TASK ITEM — Copy out exactly the lines from the start of the data to the line containing "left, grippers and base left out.". Include both.

ENTRIES SHOWN —
== Segment start ==
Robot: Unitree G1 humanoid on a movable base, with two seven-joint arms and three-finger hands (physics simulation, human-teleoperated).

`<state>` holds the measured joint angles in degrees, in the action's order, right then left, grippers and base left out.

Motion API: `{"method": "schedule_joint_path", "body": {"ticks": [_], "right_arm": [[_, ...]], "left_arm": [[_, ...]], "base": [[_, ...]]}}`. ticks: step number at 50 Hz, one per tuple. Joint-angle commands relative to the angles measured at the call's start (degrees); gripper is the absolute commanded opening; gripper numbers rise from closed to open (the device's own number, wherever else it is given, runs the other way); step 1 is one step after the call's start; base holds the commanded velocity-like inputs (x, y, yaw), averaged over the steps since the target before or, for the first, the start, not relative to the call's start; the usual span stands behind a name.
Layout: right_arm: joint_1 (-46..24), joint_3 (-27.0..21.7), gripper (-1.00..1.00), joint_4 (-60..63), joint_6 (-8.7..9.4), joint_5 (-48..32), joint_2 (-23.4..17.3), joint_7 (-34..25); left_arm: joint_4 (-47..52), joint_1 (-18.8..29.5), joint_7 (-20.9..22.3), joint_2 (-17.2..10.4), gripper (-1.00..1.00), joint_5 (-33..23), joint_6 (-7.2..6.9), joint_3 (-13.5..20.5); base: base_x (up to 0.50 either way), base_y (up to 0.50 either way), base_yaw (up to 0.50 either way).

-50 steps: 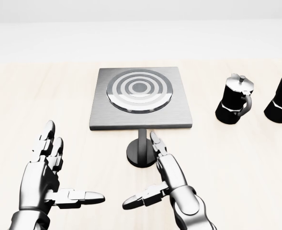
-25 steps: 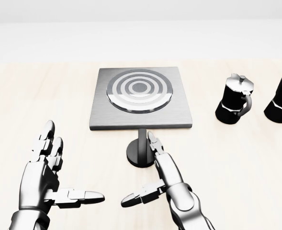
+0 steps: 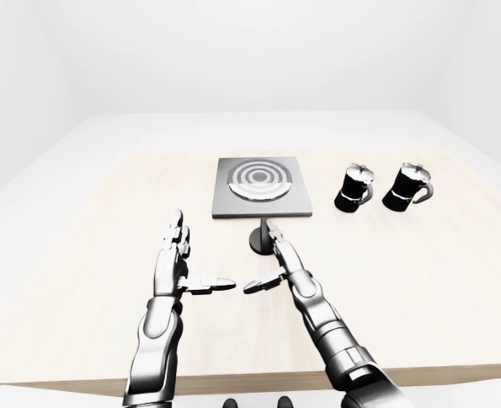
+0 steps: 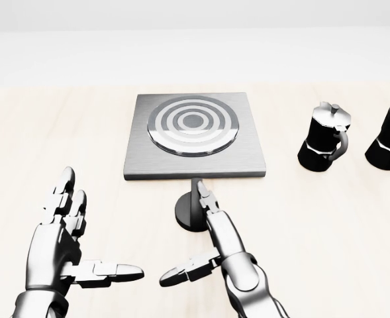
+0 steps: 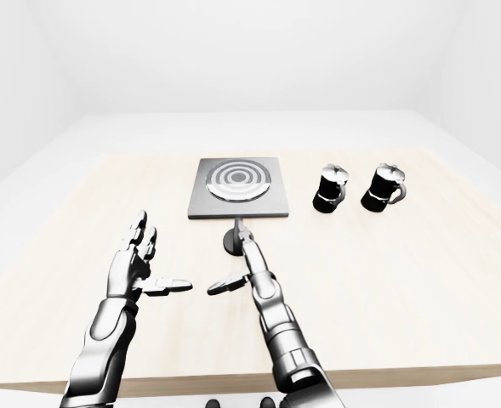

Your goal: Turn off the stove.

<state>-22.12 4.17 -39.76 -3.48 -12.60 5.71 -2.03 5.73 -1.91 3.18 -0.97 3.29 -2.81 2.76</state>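
A: Square brushed-steel stove (image 4: 195, 136) with ringed burner is seen mid-table; its black round knob (image 4: 193, 211) sits just below. Right hand (image 4: 216, 248), fingers spread, is touching it. Left hand (image 4: 62, 242) open, idle.

B: Knob should be pinched squarely, then twisted. No writing is legible anywhere.

Head view looking steeply down, sitting close above stove (image 4: 193, 136). Your two eye views sitting farther off, sharing stove, both hands below it, whole table (image 3: 80, 255).
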Motion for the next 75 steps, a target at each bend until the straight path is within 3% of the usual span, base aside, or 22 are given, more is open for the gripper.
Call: {"method": "schedule_joint_path", "body": {"ticks": [1,6,18,22,26,27,30,33,35,42,43,48,75], "right_arm": [[0.4,2.1,1.00,-2.9,0.46,0.8,1.9,-2.1],[0.4,2.3,1.00,-3.4,0.16,0.6,2.1,-2.1],[0.8,2.8,1.00,-1.8,1.55,1.0,2.9,-3.0],[1.5,3.6,1.00,0.0,2.99,0.8,3.7,-3.0],[1.7,3.8,1.00,-0.4,2.61,0.7,3.8,-3.2],[1.9,3.4,1.00,0.2,3.69,1.6,3.9,-3.7],[2.1,3.6,1.00,1.1,4.10,1.5,3.7,-3.7],[3.9,4.2,1.00,6.5,7.55,2.7,4.0,-5.1],[5.2,4.7,1.00,10.0,8.48,3.6,4.1,-6.0],[7.9,6.7,1.00,18.9,8.48,5.2,4.3,-7.2],[8.1,7.1,1.00,20.3,8.48,5.2,4.4,-7.3],[8.3,8.1,1.00,23.1,8.48,5.5,4.5,-7.2],[6.7,6.9,1.00,20.9,8.48,6.0,4.1,-6.6]], "left_arm": [[-0.6,0.2,0.0,0.0,1.00,0.1,0.30,0.1],[0.0,0.2,0.0,0.0,1.00,0.2,-0.12,0.0],[-0.3,0.6,-0.1,-0.1,1.00,0.1,-0.18,0.1],[-0.6,0.8,-0.1,-0.1,1.00,0.6,-0.41,0.3],[-0.1,0.7,0.0,-0.2,1.00,0.7,-0.62,0.4],[-0.5,0.7,-0.1,-0.2,1.00,0.8,-0.35,0.6],[-0.1,0.6,-0.1,-0.2,1.00,0.8,-0.63,0.5],[-0.5,0.8,-0.2,-0.2,1.00,0.9,-0.48,0.6],[-0.3,0.8,-0.2,-0.2,1.00,1.1,-0.63,0.8],[-1.2,1.3,-0.7,-0.3,1.00,1.3,-0.27,1.2],[-0.7,1.2,-0.7,-0.3,1.00,1.7,-0.98,1.3],[-0.3,1.0,-0.8,-0.4,1.00,1.8,-0.97,1.3],[0.0,0.7,-0.6,-0.3,1.00,1.7,-0.79,1.2]], "base": [[0.01,0.00,0.00],[0.00,0.00,0.00],[0.00,0.00,0.00],[0.00,0.00,0.00],[0.00,0.00,0.00],[0.00,0.00,0.00],[0.00,0.00,0.00],[0.00,0.00,0.00],[0.00,0.00,0.00],[0.00,0.00,0.00],[0.00,0.00,0.00],[0.00,0.00,0.00],[0.00,0.00,0.00]]}}
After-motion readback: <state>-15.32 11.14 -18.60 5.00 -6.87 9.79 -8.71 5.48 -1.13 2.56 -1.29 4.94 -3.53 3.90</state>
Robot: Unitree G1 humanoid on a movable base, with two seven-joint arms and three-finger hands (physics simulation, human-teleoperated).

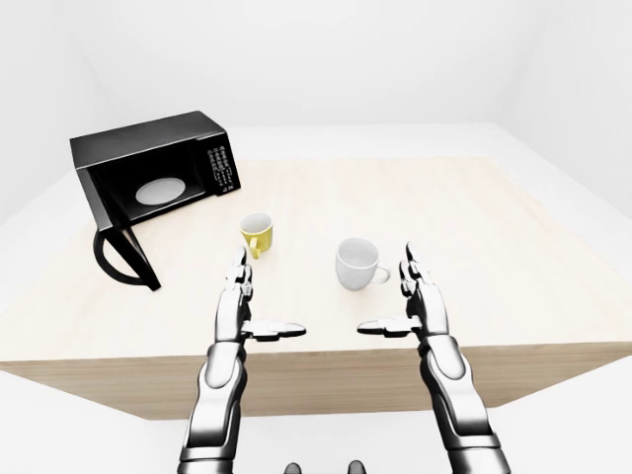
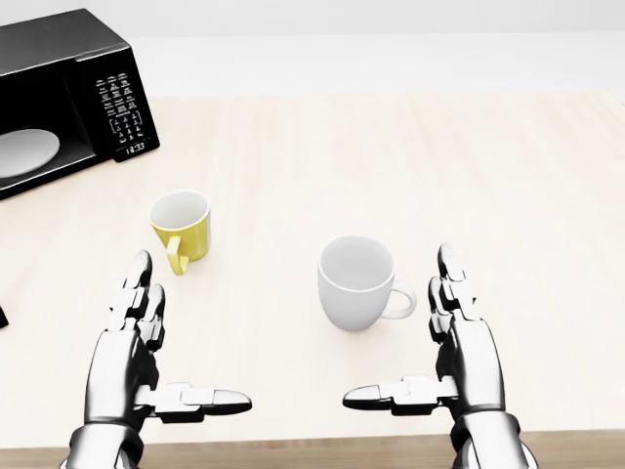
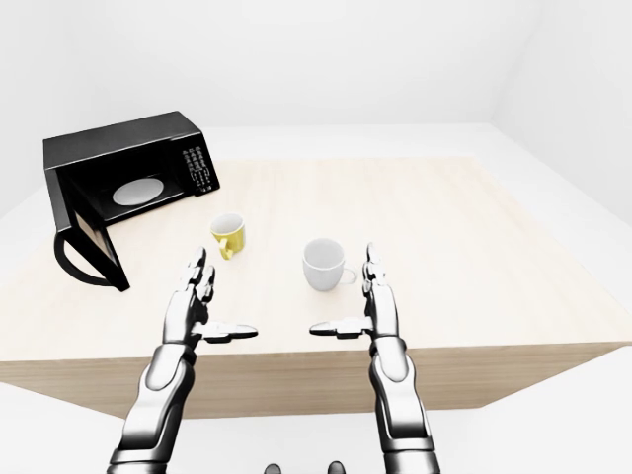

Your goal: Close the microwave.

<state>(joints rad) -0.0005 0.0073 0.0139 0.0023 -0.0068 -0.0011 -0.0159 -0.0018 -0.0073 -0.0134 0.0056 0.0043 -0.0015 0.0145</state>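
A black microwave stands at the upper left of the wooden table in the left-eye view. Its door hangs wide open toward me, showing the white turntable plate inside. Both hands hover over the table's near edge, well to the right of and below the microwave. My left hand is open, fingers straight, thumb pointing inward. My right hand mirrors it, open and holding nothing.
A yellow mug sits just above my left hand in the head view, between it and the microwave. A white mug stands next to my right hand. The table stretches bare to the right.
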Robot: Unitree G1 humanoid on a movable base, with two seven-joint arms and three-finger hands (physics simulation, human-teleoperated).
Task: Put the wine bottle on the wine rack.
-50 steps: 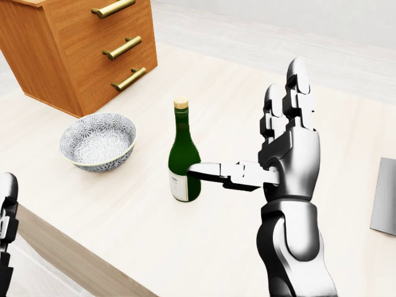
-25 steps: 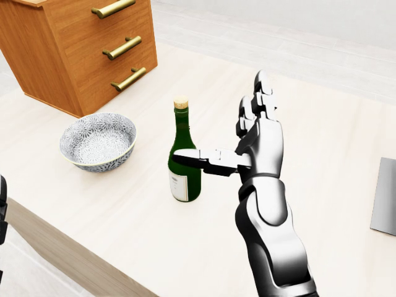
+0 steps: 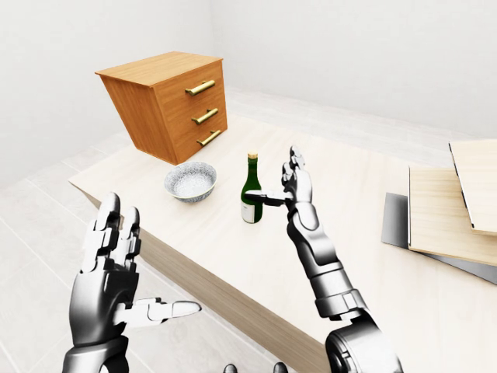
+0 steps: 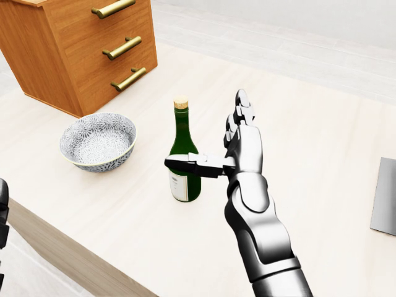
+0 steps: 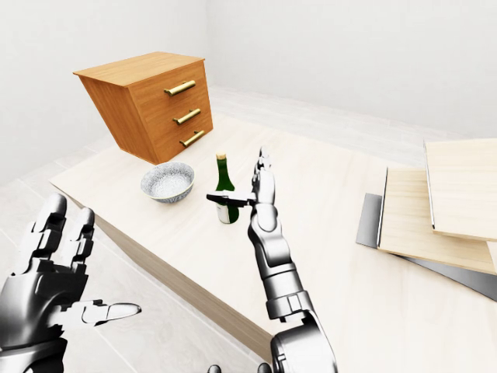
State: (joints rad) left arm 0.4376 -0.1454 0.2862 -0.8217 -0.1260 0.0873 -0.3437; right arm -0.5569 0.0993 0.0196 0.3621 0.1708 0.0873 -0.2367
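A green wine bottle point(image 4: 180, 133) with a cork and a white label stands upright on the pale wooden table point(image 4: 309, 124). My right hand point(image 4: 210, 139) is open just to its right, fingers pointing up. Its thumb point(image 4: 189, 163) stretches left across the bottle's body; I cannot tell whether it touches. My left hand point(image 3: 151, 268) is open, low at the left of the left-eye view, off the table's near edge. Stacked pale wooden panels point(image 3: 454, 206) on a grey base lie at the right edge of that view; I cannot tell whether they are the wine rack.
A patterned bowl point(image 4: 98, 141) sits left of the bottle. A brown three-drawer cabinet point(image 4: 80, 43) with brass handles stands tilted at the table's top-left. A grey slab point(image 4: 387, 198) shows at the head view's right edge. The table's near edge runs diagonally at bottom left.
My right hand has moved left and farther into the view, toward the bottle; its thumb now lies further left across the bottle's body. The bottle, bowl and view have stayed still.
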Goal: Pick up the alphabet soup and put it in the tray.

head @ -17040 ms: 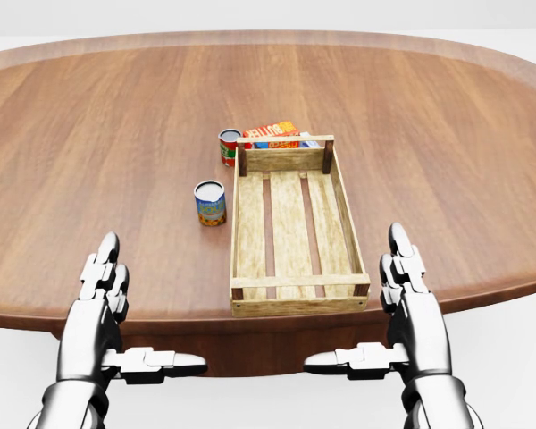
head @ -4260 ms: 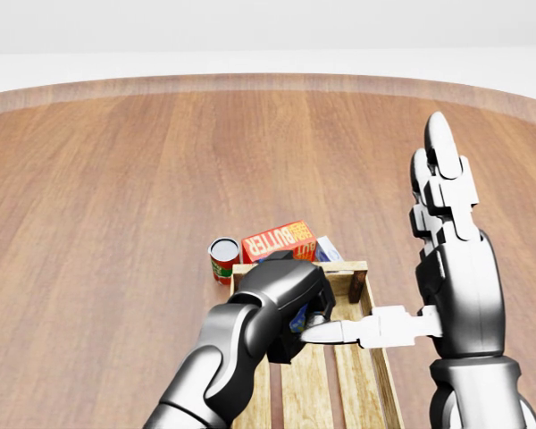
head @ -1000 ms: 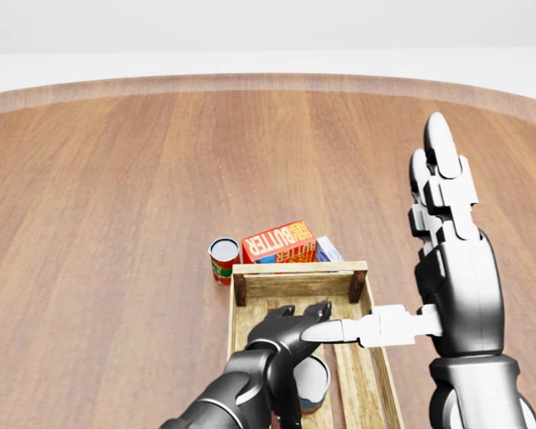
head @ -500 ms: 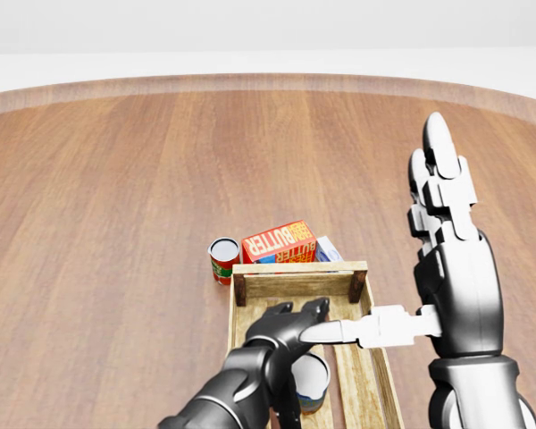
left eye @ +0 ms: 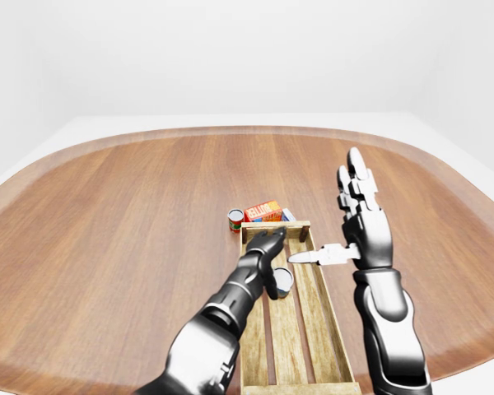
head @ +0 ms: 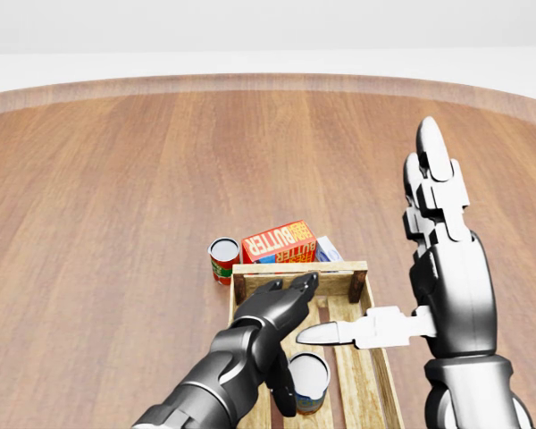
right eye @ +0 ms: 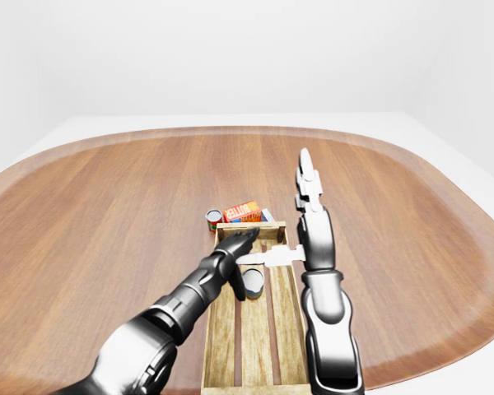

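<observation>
The alphabet soup can (head: 309,382) stands upright inside the wooden tray (head: 297,267), near the tray's top end in the head view. My left hand (head: 290,332) is open above the tray. Its fingers stretch toward the tray's top rail, and its thumb hangs just left of the can. I cannot tell whether the thumb touches the can. My right hand (head: 433,268) is open and empty at the right of the tray, with fingers pointing up and thumb pointing left over the tray. The can also shows in the left-eye view (left eye: 281,281).
A red and green can (head: 223,259) stands on the table just above the tray's top left corner. An orange butter box (head: 279,241) and a blue-white pack (head: 330,248) lie above the top rail. The oval wooden table (head: 116,197) spreads wide all round.
My left hand has straightened its fingers and drawn up toward the tray's top rail, off the can. The can stands alone in the tray. My right hand shifted slightly left.
</observation>
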Motion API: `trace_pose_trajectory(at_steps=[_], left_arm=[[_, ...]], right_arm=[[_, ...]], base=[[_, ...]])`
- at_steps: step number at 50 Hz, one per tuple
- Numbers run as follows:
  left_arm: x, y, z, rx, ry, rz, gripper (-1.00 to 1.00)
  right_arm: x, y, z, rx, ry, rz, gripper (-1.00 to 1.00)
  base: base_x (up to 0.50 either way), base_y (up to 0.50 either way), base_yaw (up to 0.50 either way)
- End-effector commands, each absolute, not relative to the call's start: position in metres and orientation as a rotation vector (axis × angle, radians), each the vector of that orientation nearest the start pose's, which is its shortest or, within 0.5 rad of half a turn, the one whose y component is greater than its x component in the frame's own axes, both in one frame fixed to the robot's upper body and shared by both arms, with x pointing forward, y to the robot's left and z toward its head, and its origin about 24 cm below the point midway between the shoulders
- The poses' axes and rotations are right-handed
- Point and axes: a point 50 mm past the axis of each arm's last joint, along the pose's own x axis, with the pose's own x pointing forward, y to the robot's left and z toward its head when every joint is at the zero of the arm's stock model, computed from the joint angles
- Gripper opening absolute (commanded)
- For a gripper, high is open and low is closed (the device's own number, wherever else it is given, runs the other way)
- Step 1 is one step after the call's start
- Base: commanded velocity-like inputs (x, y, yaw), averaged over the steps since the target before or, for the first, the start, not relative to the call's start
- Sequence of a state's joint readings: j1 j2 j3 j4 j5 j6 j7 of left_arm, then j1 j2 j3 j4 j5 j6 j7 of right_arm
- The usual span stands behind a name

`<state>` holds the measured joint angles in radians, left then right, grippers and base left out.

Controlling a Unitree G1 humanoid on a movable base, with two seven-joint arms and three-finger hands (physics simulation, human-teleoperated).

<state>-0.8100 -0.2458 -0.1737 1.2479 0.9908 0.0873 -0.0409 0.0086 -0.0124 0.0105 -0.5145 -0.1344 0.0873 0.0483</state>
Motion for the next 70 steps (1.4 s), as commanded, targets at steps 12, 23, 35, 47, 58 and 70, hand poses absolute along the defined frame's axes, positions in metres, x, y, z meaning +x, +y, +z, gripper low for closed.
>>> trace_pose_trajectory(at_steps=[12, 23, 35, 47, 58, 70], left_arm=[[0.333, 0.011, 0.017, 1.076, 0.21, -0.62, 1.0], [0.332, 0.022, 0.029, 1.043, 0.16, -0.597, 1.0], [0.331, 0.045, 0.05, 0.967, 0.09, -0.52, 1.0], [0.326, 0.062, 0.065, 0.902, 0.026, -0.454, 1.0], [0.324, 0.079, 0.077, 0.88, -0.012, -0.404, 1.0], [0.324, 0.085, 0.082, 0.874, -0.027, -0.383, 1.0]], right_arm=[[0.233, -0.143, 0.145, -0.153, -0.401, 0.028, 1.0], [0.233, -0.142, 0.144, -0.153, -0.399, 0.031, 1.0], [0.233, -0.14, 0.142, -0.154, -0.39, 0.037, 1.0], [0.232, -0.138, 0.141, -0.157, -0.386, 0.041, 1.0], [0.233, -0.138, 0.14, -0.159, -0.381, 0.041, 1.0], [0.233, -0.138, 0.141, -0.159, -0.385, 0.04, 1.0]], base=[[0.0, 0.0, 0.0], [0.0, 0.0, 0.0], [0.0, 0.0, 0.0], [0.0, 0.0, 0.0], [0.0, 0.0, 0.0], [0.0, 0.0, 0.0]])
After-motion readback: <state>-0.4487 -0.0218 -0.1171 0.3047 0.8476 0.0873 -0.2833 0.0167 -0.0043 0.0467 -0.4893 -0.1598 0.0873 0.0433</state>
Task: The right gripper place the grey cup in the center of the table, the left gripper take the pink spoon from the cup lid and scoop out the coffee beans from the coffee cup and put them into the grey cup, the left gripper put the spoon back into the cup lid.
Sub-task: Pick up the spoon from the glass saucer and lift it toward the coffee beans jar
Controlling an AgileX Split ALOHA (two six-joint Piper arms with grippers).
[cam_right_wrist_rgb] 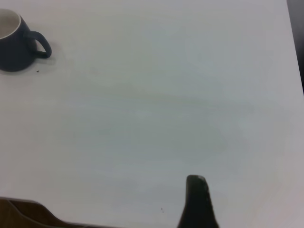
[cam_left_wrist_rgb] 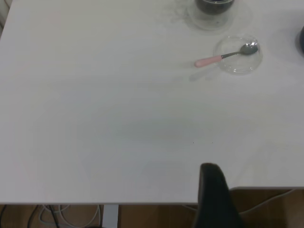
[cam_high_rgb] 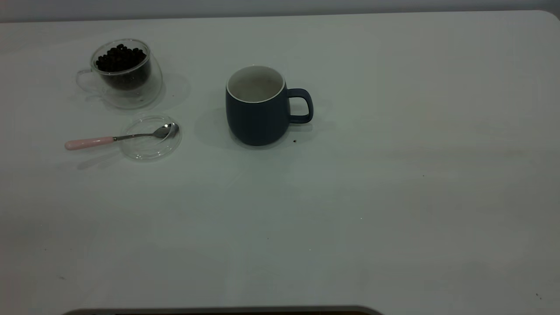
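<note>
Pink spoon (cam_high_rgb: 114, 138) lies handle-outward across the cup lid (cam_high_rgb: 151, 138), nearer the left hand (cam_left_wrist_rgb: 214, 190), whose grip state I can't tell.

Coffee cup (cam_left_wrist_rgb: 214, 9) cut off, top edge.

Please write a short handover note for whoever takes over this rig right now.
Left gripper: back at the near table edge, holding nothing.
Right gripper: likewise back near the edge, holding nothing.
Grey cup stands upright near mid-table; no beans show inside.
Pink spoon rests with its bowl in the cup lid, handle sticking out over the rim.
Coffee cup behind the lid holds coffee beans.
Left: take the spoon, scoop, return it.
</note>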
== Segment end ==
EXERCISE ANSWER —
Robot: Unitree G1 humanoid on a movable base, with two seven-joint arms and three-finger hands (physics simulation, human-teleoperated).

`<state>` holds the measured joint angles in degrees, in the action's order, right then left, grippers and base left out.

What precedes this is the full answer.